Look for the word "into" in the data below, and copy every line that holds it.

Records provided:

== Segment start ==

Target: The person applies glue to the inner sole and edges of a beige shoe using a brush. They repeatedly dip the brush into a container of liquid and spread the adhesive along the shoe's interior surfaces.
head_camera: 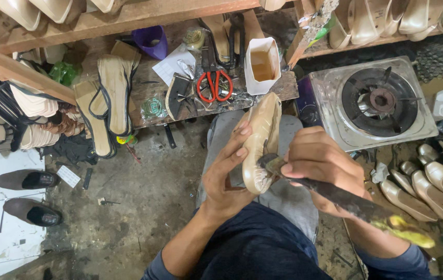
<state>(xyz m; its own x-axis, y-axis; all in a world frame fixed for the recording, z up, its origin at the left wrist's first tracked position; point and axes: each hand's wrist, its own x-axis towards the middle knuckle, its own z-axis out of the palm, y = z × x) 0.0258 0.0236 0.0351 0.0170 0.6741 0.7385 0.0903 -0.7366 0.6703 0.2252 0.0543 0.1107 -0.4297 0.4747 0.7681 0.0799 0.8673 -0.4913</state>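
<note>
White carton: an open white carton (262,65) stands upright on the low wooden bench (149,91), holding a tan-brown liquid or paste; which one cannot be told.
Purple cup: a purple cup (150,41) lies tipped on the bench behind a sheet of white paper (172,65); its contents are not visible.
Shelves: wooden shelves (128,18) along the top carry rows of pale shoe forms.
Shoe: a beige shoe (261,140) is held over the person's lap, toe pointing away toward the bench, just below the carton.
Left hand: the left hand (229,173) is clamped on the shoe's left side, fingers wrapped over the upper and thumb underneath.
Right hand: the right hand (317,163) is closed around a grimy brush (335,194), its dark tip touching the rear part of the shoe and its yellow-stained handle end slanting down to the right.
Hands together: the 2 hands are close, one on each side of the shoe.
Bench top: red-handled scissors (214,83) lie beside the carton, with flat soles (112,96) hanging off the left end.
Stove: a single-burner gas stove (374,101) sits right of the bench.
Floor: dirty grey concrete, with white tiles at the left where 2 brown shoes (27,194) lie; several beige shoes (434,184) are lined up at the right.
</note>
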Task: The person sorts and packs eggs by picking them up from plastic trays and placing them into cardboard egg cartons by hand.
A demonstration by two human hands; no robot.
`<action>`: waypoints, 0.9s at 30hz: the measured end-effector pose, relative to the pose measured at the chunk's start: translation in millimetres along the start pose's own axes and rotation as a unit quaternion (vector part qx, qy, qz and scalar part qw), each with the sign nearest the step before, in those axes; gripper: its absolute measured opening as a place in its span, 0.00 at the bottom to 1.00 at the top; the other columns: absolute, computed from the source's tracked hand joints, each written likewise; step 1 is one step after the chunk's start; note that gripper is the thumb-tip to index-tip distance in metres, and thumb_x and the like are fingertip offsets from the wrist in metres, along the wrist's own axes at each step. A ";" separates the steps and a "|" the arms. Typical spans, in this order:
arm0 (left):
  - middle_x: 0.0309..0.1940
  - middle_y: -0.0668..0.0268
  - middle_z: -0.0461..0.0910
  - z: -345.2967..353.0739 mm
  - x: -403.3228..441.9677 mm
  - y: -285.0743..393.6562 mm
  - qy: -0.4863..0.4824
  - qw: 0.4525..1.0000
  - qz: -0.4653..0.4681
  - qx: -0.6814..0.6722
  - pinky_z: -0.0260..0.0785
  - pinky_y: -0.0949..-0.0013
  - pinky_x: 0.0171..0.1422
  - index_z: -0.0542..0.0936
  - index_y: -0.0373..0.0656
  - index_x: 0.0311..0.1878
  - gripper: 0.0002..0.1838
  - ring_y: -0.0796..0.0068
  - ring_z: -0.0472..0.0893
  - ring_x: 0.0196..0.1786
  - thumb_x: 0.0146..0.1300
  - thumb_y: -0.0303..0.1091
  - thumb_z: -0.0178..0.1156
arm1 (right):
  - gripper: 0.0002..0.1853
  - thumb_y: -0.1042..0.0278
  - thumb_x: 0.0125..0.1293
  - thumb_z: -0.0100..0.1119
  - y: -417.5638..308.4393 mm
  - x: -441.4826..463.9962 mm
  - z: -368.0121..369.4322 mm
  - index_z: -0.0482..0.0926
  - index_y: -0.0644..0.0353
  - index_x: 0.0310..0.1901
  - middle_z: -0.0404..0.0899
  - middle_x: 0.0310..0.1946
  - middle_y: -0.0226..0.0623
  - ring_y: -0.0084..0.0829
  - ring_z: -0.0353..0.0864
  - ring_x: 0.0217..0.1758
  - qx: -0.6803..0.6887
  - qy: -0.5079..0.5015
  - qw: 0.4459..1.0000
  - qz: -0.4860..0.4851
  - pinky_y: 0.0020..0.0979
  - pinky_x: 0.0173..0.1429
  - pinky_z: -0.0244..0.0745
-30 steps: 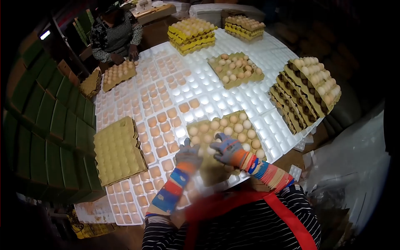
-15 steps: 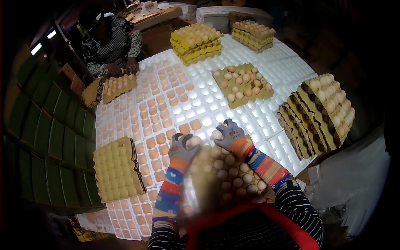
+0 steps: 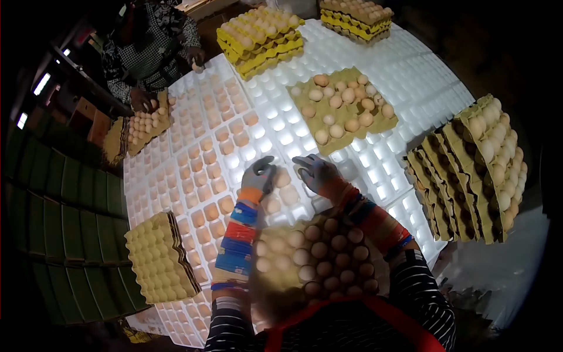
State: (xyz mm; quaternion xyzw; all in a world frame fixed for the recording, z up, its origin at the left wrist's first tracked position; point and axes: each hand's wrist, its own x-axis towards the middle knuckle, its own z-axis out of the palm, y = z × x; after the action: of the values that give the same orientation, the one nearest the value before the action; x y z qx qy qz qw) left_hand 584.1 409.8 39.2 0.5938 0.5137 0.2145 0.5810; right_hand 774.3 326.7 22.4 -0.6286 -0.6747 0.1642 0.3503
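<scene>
My left hand [image 3: 258, 175], in a grey glove, is over a white plastic egg tray [image 3: 305, 200]. Its fingers are curved and apart, with no egg visible between them. Just right of it, pale eggs [image 3: 287, 195] sit in the tray's cells. My right hand [image 3: 318, 175], also gloved, has its fingers around a pale egg [image 3: 298, 172], mostly hidden, low over the same tray. Close to my body, below both forearms, lies a pulp tray with many eggs [image 3: 319, 250]; its left part is blurred.
White cell trays cover the table, many on the left filled with eggs. A pulp tray with scattered eggs [image 3: 346, 108] lies ahead. Stacked egg trays stand at right [image 3: 469, 170] and back [image 3: 261, 44]. Emptied pulp trays [image 3: 158, 258] are at left. A co-worker [image 3: 149, 50] handles eggs at back left.
Both hands have moved forward from above the near pulp tray to the white cells. The egg from my left hand is out of its fingers. The co-worker's one hand has reached outward with an egg.
</scene>
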 end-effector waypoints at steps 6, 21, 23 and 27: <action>0.42 0.65 0.77 -21.2 -25.2 -74.4 0.108 0.938 0.302 0.133 0.69 0.73 0.41 0.78 0.43 0.52 0.14 0.74 0.76 0.36 0.64 0.30 0.52 | 0.15 0.74 0.55 0.54 24.2 -1.5 23.9 0.79 0.51 0.45 0.79 0.38 0.37 0.43 0.75 0.43 0.026 0.020 0.975 -0.219 0.39 0.48 0.72; 0.40 0.60 0.78 -38.4 -146.4 -49.4 0.114 0.925 0.285 0.224 0.70 0.61 0.50 0.81 0.47 0.44 0.14 0.58 0.77 0.45 0.53 0.30 0.62 | 0.13 0.63 0.52 0.61 -73.4 -85.7 -34.9 0.79 0.51 0.40 0.78 0.36 0.34 0.40 0.76 0.40 -0.053 -0.076 0.978 -0.185 0.38 0.43 0.71; 0.41 0.60 0.78 -39.6 -172.8 -36.9 0.065 0.911 0.301 0.275 0.71 0.59 0.49 0.80 0.49 0.47 0.18 0.58 0.77 0.45 0.51 0.37 0.64 | 0.14 0.60 0.49 0.62 -78.7 -78.5 -23.7 0.78 0.49 0.39 0.76 0.35 0.35 0.40 0.75 0.39 -0.069 -0.090 0.977 -0.182 0.37 0.43 0.70; 0.54 0.55 0.73 -36.0 -213.6 -43.9 -0.009 0.881 0.273 0.386 0.69 0.58 0.57 0.76 0.51 0.55 0.29 0.53 0.74 0.53 0.48 0.48 0.68 | 0.16 0.55 0.49 0.61 -99.5 -89.1 -13.5 0.77 0.50 0.41 0.75 0.42 0.38 0.40 0.74 0.45 -0.235 -0.222 0.934 -0.150 0.37 0.46 0.72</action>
State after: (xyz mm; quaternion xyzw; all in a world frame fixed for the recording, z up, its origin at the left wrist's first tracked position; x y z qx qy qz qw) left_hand 456.3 234.3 80.7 0.8898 0.3676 0.1441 0.2290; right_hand 707.3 222.4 74.0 -0.5318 -0.8412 0.0811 0.0545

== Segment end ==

Output of the task:
Target: The person applies glue to the inner sole and edges of a beige shoe using a brush. They repeatedly dip the brush into a container of liquid and spread the adhesive along the shoe's interior surfaces.
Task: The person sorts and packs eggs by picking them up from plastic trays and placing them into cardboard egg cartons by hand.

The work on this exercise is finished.